What is expected |
Find each line below that includes "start", then copy it.

■ ■ ■

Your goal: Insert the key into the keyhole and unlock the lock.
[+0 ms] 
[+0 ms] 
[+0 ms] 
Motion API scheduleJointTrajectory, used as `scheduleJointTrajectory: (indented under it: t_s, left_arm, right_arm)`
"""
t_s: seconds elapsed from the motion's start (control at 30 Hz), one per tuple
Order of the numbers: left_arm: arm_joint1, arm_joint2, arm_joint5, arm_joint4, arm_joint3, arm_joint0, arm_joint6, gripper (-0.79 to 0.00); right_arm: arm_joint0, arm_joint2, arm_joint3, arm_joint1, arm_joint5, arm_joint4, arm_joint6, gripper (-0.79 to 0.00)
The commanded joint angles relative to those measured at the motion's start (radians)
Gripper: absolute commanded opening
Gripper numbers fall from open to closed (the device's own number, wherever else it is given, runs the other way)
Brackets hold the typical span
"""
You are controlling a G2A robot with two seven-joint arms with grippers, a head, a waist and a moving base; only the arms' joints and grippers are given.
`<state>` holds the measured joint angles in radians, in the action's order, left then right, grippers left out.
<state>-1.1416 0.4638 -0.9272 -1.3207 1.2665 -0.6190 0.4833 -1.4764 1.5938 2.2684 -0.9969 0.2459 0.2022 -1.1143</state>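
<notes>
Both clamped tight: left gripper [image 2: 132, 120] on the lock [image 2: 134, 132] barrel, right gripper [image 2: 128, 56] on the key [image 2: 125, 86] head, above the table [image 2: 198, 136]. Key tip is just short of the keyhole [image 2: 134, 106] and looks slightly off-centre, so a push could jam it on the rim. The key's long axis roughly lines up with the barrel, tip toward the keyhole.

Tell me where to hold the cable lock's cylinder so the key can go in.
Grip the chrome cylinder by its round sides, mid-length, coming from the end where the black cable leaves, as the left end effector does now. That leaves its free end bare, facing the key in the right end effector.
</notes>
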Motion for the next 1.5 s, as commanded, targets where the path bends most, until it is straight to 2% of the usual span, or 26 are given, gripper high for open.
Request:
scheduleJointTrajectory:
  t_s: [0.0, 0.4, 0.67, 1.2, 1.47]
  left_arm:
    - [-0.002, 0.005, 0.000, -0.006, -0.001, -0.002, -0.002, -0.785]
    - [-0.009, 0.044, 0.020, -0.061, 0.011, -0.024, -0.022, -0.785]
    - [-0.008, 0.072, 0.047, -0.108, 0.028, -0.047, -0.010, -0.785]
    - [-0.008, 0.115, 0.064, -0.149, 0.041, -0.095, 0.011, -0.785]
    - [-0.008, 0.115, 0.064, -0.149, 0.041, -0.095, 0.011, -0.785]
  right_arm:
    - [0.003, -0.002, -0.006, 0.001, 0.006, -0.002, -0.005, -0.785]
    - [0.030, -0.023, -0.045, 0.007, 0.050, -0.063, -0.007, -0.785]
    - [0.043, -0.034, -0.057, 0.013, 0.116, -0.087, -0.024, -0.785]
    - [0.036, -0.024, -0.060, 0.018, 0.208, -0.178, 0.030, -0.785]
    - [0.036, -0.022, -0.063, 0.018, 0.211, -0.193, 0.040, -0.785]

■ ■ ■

Answer to the exercise |
t_s: seconds elapsed from the motion's start (control at 30 Hz), one per tuple
The commanded joint angles relative to those measured at the motion's start (radians)

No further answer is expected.